When I tell people something good about myself or something good about my life, or something good about someone in my life, I expect them to listen, take it in, comment, have a conversation or two, and then move on. What I don’t expect is them to become envious of it and try to procure it for themselves. Especially if that means taking it away from m. Get your on good luck, I’d say to them. Learn to be satisfied with what you have. Don’t be an imposition in my life.

And don’t think I’m being arrogant here, cause I’m not. I’m just bringing out a very basic point. If someone doesn’t want to talk to you, why would you want to talk to them? Wouldn’t you rather not talk to anyone than to talk to someone who you know for a fact is secretly hoping you’d take a hike?

Maybe it’s just me, but I doubt it. I don’t think anyone would like to be in a situation where we’re talking to someone, or engaging in a conversation with someone who’d much rather us get a life of our own.

I guess this is where that whole “its only justifiable when it comes to you” thing comes into play.

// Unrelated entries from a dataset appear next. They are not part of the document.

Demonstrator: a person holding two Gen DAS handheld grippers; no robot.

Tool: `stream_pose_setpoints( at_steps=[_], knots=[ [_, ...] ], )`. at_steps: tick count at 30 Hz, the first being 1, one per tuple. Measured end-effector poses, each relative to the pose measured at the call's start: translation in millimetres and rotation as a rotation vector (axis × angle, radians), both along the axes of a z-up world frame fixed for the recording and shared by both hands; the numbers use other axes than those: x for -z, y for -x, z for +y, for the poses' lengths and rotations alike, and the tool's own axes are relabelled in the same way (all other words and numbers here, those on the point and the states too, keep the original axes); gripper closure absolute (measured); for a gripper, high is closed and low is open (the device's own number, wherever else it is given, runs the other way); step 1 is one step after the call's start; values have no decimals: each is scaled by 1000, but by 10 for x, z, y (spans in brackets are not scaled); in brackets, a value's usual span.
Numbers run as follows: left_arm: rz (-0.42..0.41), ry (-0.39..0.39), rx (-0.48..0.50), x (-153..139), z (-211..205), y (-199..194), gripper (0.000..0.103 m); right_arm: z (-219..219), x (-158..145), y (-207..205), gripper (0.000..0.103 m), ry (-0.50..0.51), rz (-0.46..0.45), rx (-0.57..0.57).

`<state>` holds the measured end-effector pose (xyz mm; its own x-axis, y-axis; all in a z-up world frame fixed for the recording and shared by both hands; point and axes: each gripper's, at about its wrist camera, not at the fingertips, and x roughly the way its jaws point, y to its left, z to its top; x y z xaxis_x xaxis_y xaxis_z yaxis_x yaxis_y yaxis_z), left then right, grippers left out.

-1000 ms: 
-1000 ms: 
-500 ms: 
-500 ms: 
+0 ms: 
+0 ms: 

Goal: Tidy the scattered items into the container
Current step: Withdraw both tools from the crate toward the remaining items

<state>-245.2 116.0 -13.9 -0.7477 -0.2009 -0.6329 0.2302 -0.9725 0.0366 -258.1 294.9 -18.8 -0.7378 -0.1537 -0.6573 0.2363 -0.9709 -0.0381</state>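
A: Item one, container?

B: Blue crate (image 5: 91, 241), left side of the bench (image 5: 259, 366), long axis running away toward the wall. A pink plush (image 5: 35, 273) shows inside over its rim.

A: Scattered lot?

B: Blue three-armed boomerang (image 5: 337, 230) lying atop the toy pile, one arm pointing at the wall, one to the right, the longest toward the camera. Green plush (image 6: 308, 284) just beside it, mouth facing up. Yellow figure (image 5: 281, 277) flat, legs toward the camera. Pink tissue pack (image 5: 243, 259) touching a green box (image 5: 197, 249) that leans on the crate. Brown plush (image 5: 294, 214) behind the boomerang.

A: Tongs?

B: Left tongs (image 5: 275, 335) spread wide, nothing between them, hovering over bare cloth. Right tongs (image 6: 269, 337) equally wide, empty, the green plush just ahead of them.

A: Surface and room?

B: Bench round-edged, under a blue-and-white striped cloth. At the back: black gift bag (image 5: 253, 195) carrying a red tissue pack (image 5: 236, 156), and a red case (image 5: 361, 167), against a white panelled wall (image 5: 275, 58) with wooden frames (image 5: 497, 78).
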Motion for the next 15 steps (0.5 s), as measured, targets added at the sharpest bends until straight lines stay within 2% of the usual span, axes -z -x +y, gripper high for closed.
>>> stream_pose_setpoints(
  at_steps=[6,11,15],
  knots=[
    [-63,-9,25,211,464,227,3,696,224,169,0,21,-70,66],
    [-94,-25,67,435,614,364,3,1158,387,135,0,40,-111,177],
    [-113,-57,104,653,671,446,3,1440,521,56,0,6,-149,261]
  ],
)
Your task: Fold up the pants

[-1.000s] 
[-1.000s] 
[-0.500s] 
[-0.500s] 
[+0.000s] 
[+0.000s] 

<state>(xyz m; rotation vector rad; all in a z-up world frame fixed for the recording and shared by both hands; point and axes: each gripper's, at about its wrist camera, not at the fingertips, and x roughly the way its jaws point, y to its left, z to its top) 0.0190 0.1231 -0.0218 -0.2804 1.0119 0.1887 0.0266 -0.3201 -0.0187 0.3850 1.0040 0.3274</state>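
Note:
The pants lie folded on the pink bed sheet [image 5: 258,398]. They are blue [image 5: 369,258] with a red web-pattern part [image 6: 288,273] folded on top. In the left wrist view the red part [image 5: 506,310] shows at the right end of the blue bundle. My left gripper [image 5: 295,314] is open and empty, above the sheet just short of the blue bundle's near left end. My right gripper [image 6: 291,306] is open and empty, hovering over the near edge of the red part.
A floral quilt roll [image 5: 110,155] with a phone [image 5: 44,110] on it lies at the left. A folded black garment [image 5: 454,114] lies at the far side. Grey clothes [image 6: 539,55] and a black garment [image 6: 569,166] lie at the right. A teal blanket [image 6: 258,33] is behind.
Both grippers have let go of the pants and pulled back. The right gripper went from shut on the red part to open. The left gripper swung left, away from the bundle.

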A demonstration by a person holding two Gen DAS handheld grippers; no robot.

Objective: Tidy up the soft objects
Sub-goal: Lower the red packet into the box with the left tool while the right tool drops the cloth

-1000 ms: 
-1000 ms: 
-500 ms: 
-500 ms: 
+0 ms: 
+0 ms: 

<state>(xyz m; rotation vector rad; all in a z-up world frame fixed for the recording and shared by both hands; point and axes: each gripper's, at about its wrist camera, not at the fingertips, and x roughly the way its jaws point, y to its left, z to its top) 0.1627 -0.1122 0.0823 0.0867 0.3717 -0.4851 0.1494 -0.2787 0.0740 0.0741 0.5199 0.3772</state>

Because I have best friends who have proven, over the last many years, that they will accept me for whatever the fuck I decide to do, I believe by now, at this level of maturity, however less it may be, we should have figured out who wants us around and who doesn’t.

Fine, maybe it’s just me.

But just please.

Go away.

6 comments:

  1. This post will directly affect the length of wallposts, messages and comments on facebook :|

    I've never had a problem like that....apart from this girl who had the notion that I was dating her...anyway... get's me thinking. I like. :)

    ReplyDelete
  2. It wasn't about you and you know that.
    I like long posts, messages, comments on facebook. You know that too.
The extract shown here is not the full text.